Assignment
The required output consists solely of the lines from the top of the listing through the line containing "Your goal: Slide", transcribed exactly.

Record excerpts section start

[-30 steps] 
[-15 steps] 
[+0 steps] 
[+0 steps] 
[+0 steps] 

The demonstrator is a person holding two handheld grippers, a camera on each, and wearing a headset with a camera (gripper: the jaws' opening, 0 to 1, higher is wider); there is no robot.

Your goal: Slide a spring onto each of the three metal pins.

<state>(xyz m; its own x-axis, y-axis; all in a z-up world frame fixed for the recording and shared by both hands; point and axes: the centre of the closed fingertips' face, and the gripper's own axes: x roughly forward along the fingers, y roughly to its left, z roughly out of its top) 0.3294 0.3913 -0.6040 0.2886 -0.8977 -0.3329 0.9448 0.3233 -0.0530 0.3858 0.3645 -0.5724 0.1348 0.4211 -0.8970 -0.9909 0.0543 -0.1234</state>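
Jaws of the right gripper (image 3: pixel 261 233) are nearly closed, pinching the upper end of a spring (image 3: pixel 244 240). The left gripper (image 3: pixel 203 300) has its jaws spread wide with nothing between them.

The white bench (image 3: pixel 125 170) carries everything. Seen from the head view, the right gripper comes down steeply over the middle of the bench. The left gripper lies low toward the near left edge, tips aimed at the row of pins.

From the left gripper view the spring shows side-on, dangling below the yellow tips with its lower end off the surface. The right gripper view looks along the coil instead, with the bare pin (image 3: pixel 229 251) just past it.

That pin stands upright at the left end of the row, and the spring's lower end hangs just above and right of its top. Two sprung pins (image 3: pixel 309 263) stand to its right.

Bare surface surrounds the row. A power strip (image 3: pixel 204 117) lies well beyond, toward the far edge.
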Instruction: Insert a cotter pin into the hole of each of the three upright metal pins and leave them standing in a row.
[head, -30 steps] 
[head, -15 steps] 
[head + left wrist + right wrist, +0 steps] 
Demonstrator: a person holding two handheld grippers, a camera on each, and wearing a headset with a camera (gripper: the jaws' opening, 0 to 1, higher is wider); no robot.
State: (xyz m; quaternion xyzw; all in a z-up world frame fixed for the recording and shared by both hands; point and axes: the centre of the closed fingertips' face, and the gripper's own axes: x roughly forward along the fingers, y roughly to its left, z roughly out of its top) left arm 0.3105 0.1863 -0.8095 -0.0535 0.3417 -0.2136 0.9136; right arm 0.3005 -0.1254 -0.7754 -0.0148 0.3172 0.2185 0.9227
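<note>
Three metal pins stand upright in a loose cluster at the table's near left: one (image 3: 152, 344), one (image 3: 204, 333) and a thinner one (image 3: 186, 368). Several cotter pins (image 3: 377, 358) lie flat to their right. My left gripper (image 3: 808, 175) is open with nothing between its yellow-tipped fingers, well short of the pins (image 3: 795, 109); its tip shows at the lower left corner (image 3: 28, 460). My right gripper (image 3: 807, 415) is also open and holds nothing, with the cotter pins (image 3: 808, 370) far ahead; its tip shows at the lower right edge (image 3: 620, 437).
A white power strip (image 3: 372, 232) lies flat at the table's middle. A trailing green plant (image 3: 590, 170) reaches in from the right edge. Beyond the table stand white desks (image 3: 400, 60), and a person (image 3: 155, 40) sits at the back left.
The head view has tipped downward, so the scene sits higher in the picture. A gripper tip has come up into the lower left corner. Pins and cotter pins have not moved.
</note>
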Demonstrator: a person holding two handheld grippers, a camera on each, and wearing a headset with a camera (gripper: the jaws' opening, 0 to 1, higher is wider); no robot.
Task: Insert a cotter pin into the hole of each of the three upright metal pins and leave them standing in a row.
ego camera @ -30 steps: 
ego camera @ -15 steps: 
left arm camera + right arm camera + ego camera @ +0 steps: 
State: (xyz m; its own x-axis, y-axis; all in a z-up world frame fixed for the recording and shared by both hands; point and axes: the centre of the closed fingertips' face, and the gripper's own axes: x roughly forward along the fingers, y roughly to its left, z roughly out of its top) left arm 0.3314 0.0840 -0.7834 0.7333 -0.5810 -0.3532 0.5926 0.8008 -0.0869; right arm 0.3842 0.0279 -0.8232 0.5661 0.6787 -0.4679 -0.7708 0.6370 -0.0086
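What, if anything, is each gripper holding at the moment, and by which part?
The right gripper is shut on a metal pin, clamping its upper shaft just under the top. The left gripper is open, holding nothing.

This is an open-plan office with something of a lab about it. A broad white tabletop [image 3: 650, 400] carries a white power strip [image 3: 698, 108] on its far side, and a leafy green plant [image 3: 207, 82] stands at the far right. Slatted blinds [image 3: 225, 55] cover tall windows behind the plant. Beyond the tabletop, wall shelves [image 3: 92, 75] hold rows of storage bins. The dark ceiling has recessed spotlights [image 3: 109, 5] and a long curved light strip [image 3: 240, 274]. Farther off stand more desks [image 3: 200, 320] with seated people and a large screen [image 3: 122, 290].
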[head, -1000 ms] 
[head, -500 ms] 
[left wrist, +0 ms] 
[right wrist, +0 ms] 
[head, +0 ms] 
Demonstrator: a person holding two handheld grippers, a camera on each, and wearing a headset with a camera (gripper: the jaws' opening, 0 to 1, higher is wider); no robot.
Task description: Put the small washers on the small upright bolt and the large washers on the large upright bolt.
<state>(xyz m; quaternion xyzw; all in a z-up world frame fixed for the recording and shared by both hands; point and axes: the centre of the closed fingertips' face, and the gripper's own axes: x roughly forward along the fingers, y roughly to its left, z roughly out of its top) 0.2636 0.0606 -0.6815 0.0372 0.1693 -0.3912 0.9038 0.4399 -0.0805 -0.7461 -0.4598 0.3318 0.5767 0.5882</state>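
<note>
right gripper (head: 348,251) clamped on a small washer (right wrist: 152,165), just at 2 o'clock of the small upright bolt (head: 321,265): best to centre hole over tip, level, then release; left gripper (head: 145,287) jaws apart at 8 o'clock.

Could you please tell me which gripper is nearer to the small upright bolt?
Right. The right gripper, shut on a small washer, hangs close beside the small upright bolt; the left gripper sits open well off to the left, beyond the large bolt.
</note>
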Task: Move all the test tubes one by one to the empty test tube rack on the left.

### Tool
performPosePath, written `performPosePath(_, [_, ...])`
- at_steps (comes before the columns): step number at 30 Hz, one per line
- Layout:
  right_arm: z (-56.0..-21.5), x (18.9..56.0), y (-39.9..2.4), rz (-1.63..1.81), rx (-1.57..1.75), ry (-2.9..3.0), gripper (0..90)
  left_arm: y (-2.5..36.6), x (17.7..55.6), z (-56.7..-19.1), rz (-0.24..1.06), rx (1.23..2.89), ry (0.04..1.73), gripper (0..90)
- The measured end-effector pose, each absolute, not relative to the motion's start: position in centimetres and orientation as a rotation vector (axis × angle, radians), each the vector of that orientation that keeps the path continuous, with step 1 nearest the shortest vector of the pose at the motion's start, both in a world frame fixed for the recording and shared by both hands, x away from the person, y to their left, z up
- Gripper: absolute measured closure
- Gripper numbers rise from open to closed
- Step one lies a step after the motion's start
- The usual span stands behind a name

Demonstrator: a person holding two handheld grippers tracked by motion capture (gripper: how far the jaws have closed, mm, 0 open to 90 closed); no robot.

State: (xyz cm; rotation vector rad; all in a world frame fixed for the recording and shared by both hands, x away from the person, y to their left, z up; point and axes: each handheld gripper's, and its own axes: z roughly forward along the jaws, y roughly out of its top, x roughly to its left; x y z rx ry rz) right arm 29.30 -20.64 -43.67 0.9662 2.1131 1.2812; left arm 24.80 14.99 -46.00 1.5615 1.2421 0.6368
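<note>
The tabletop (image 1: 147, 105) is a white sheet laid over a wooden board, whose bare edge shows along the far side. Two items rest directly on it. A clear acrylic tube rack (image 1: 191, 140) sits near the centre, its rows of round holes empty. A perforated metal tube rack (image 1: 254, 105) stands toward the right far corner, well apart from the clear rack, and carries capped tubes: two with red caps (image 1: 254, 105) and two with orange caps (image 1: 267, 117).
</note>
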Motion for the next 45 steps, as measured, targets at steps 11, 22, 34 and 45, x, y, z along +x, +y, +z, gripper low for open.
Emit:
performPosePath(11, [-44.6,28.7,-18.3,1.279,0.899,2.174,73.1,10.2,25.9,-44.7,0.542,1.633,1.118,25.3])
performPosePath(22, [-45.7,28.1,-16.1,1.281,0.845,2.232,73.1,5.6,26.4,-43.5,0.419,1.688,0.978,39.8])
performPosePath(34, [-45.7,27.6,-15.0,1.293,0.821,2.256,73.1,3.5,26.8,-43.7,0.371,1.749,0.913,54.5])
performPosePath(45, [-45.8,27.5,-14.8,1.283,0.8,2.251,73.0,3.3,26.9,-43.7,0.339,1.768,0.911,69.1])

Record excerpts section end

Task result
[-30 steps] 
[-15 steps] 
[+0 steps] 
[+0 steps] 
[+0 steps] 

The demonstrator is a person holding two handheld grippers, a camera on each, and wearing a headset with a camera (gripper: the jaws' opening, 0 to 1, higher is wider); there is no robot.

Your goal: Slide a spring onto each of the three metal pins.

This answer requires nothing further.